Merrill Lynch has been ordered by the Financial Industry Regulatory Authority to pay more than $8.4 million in restitution to more than 3,000 clients who incurred potentially excessive sales charges related to early rollovers of unit investment trusts (UITs), according to FINRA.
FINRA also fined the firm $3.25 million for failing to reasonably supervise early UIT rollovers, FINRA said Friday.
Merrill neither admitted nor denied the charges but consented to the entry of FINRA's findings. Merrill signed a FINRA letter of acceptance, waiver and consent on June 4. FINRA signed it Friday.
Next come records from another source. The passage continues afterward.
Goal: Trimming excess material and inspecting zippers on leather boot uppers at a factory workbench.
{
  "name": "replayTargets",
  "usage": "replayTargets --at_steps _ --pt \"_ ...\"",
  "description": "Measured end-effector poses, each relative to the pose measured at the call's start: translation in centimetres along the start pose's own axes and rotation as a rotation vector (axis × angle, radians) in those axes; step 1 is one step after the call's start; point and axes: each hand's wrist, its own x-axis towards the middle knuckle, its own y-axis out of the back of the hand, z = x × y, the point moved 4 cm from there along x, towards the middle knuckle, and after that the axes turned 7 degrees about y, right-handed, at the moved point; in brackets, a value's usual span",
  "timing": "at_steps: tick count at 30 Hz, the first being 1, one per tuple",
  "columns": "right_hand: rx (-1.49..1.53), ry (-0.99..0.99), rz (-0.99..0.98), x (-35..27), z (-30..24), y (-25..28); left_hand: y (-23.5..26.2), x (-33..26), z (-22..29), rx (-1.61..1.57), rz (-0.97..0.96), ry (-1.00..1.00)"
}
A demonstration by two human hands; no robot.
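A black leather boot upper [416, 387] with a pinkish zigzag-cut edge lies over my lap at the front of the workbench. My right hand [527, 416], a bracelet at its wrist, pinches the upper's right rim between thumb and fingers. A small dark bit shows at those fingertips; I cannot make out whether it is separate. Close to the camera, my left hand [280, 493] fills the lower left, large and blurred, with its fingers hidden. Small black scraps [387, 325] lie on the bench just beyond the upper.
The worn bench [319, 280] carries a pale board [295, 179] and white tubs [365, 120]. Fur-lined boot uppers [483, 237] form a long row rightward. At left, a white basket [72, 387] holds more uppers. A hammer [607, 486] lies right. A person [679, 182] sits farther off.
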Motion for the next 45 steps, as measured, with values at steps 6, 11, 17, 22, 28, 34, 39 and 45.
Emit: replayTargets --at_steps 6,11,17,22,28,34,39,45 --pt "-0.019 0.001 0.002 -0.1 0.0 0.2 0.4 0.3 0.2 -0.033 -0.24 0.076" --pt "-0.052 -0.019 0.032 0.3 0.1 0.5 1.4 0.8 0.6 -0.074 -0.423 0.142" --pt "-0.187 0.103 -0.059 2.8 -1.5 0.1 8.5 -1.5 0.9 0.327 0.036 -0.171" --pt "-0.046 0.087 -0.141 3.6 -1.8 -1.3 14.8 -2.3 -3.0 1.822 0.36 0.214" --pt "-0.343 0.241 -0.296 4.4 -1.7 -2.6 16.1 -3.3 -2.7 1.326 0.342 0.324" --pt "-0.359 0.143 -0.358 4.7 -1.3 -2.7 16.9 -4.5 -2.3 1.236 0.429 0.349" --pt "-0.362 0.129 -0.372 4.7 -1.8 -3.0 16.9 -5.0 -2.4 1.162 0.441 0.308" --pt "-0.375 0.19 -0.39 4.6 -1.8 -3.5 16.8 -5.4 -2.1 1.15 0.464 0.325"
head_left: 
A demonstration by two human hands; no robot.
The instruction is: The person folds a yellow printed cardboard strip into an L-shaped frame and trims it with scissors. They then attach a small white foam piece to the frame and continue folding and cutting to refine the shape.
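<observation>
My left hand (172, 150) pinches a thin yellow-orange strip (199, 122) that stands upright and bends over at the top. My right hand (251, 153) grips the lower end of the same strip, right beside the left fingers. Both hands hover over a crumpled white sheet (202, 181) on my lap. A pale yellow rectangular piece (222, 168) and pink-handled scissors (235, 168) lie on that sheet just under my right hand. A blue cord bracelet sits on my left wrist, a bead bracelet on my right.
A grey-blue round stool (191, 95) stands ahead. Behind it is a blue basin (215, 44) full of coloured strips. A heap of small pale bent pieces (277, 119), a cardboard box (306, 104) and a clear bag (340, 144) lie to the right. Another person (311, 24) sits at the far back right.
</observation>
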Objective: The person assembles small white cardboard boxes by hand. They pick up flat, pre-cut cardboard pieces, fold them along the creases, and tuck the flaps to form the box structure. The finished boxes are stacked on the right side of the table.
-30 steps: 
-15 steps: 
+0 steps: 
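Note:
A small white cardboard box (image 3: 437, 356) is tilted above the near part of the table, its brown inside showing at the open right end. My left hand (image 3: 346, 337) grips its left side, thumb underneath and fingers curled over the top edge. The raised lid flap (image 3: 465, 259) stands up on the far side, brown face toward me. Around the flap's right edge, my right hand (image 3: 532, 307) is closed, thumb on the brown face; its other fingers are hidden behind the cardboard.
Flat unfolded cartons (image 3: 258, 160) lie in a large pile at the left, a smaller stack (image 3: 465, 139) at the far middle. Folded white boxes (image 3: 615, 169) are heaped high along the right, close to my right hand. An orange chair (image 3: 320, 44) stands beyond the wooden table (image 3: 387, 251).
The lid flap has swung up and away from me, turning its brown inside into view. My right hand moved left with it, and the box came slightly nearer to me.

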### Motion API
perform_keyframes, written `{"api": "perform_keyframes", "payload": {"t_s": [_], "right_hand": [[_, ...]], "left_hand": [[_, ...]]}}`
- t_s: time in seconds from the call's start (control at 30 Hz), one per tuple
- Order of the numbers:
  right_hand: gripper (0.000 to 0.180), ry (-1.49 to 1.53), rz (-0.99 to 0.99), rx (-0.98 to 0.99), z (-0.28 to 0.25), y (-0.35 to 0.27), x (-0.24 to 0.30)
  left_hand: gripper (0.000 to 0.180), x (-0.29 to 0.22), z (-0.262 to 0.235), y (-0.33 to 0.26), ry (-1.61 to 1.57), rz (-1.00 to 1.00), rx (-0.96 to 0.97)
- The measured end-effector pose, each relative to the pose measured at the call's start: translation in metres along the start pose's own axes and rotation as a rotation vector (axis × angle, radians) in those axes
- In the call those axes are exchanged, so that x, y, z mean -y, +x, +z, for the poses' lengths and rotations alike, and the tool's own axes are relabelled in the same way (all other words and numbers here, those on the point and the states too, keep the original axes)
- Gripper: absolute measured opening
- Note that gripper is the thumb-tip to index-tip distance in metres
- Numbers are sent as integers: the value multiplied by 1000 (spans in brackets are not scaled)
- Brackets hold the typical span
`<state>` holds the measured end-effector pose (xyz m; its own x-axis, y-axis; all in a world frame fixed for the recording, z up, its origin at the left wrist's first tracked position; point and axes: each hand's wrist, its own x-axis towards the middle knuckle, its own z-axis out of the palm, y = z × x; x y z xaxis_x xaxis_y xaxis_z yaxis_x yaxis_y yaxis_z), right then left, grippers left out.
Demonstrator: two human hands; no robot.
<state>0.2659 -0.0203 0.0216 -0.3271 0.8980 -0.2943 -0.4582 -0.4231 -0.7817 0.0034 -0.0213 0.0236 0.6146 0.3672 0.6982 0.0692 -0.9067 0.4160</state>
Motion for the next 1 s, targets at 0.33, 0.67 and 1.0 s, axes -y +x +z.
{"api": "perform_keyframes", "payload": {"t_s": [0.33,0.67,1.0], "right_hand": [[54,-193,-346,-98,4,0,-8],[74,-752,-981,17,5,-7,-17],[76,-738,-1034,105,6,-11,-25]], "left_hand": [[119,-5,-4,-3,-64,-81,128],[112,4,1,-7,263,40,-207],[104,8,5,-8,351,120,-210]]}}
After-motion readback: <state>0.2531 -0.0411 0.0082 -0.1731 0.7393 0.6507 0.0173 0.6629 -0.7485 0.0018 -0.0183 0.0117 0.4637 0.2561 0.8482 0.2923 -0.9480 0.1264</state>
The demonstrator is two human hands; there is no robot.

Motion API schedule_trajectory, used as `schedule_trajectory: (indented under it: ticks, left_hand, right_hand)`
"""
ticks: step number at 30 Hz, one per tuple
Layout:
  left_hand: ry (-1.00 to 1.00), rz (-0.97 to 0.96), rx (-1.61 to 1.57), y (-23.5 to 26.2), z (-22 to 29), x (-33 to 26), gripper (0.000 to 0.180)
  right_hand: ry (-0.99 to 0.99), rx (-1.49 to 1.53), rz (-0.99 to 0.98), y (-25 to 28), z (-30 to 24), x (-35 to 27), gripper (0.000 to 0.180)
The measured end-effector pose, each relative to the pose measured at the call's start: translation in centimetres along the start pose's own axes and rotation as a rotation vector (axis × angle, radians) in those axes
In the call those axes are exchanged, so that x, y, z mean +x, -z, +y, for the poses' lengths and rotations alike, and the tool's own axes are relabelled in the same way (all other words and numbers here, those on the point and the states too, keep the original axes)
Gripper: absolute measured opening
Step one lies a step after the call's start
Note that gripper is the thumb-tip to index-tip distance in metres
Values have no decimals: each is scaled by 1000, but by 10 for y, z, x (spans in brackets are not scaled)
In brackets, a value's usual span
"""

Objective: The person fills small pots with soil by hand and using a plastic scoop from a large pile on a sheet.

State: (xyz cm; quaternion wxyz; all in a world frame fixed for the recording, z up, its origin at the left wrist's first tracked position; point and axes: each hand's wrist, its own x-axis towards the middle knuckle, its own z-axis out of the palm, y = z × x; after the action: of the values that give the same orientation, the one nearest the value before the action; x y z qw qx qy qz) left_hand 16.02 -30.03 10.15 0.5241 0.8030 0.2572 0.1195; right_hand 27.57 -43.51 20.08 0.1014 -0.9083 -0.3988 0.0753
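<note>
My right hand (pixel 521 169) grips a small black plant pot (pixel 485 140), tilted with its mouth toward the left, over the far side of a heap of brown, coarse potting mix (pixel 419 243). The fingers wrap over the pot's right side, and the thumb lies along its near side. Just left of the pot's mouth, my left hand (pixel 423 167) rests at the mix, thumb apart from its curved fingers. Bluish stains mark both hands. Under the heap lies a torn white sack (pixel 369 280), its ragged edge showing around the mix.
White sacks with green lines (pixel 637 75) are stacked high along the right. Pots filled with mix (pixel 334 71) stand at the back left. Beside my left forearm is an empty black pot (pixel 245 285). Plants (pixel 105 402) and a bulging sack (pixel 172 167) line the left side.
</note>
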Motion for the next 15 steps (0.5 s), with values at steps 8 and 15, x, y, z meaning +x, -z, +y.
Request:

"We entered into a settlement to resolve concerns about early rollovers of certain Unit Investment Trusts between 2011 and 2015," Merrill said in a statement provided to ThinkAdvisor. "We have addressed these concerns through enhancements to our supervisory system."
A UIT is an investment company offering investors shares, or "units," in a fixed portfolio of securities in a one-time public offering that ends on a specific maturity date, typically after 15 or 24 months. Therefore, UITs are "generally intended as long-term investments and have sales charges based on their long-term nature, including an initial and deferred sales charge and a creation and development fee," FINRA explained.
A registered representative who recommends that a client sell his or her UIT position before the maturity date and then "rolls over" those funds into a new UIT causes that client to incur increased sales charges over time, raising suitability concerns, according to FINRA.